[What is expected]
Copy task, pictures excluded: set down exactly the lines from the one containing "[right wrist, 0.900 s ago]" to the end of the data below.

[Input]
[Start of section]
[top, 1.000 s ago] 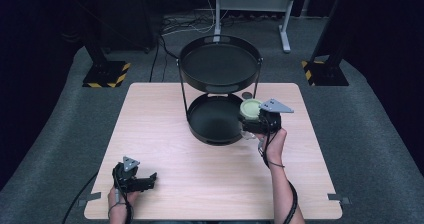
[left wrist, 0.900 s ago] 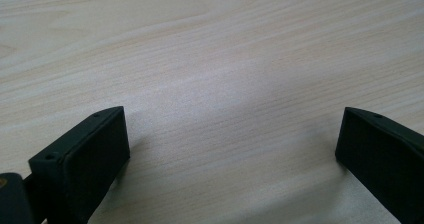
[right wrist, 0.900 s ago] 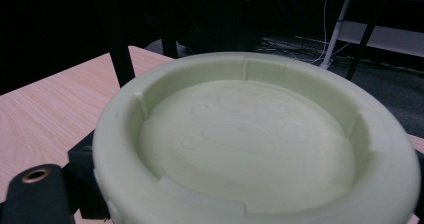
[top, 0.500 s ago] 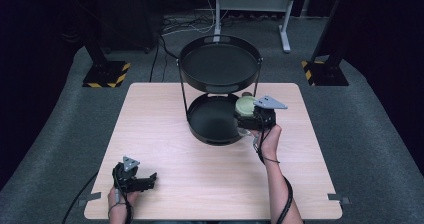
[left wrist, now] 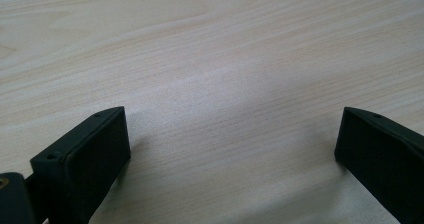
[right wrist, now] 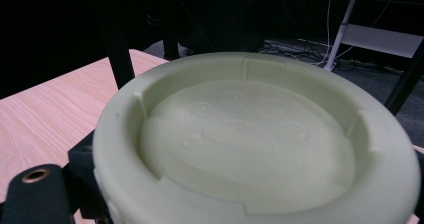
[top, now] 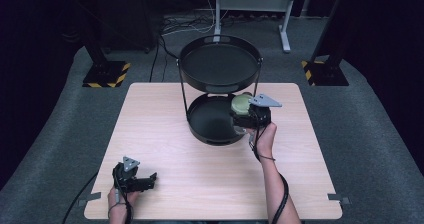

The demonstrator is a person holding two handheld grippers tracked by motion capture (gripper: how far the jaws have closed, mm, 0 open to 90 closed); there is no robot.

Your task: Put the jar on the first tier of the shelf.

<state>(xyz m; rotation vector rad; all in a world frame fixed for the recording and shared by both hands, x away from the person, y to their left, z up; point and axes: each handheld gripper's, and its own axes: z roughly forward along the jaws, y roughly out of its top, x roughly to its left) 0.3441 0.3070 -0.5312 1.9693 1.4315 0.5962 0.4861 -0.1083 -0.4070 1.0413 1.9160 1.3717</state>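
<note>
A pale green round dish [right wrist: 250, 134] with a raised rim and moulded paw-like bumps sits between the jaws of my right gripper [right wrist: 250, 204], which is shut on it. From the high view, the right gripper [top: 242, 108] holds the green dish [top: 241, 101] at the right rim of the lower tray [top: 200, 129] of a black two-tier stand. The upper tray [top: 186, 70] is bare. My left gripper [top: 151, 180] lies near the table's front left corner, jaws wide open over bare wood [left wrist: 232, 149].
The light wooden table [top: 210, 184] stands on grey carpet. Thin black posts [right wrist: 120, 34] of the stand rise close to the dish. Stand legs, cables and yellow-black striped bases [top: 105, 74] lie on the floor beyond the table.
My right gripper has carried the green dish a little to the left and farther away, in toward the stand's lower tray. The left gripper has stayed put.
</note>
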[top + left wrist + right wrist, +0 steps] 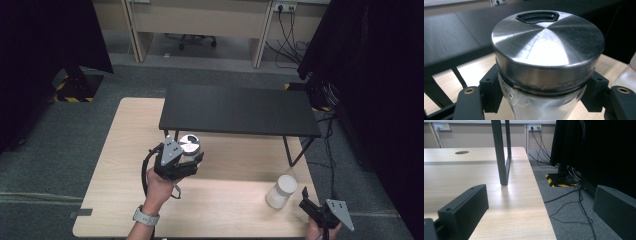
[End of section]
[Task result]
[right wrist, 0.900 s ago] 
[top, 0.500 s ago] 
[left wrist, now] 
[right wrist, now] 
[top, now] 

The demonstrator is a person holding two handheld grippers tracked by motion capture (gripper: how far the jaws have closed, mm, 0 open to 90 closed); there is no robot.

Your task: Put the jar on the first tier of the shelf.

<state>(xyz m; rotation vector rad; all in a world frame fixed for the recording and shared by both hands, x away from the person, y to their left, z up; point and axes: each handheld gripper's, and its own axes: z roughly forward along the jaws, y roughly out of its top, x roughly to its left) 0.3441 0.3070 -0.5312 1.9693 1.4315 0.5962 0.4861 -0.1083 -0.4070 1.0413 1.9160 1.3717</state>
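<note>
A pale green round dish [right wrist: 250, 134] with a raised rim and moulded paw-like bumps sits between the jaws of my right gripper [right wrist: 250, 204], which is shut on it. From the high view, the right gripper [top: 242, 108] holds the green dish [top: 241, 101] at the right rim of the lower tray [top: 200, 129] of a black two-tier stand. The upper tray [top: 186, 70] is bare. My left gripper [top: 151, 180] lies near the table's front left corner, jaws wide open over bare wood [left wrist: 232, 149].
The light wooden table [top: 210, 184] stands on grey carpet. Thin black posts [right wrist: 120, 34] of the stand rise close to the dish. Stand legs, cables and yellow-black striped bases [top: 105, 74] lie on the floor beyond the table.
My right gripper has carried the green dish a little to the left and farther away, in toward the stand's lower tray. The left gripper has stayed put.
</note>
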[top + left wrist + right wrist, +0 steps] 

The requested output has been produced.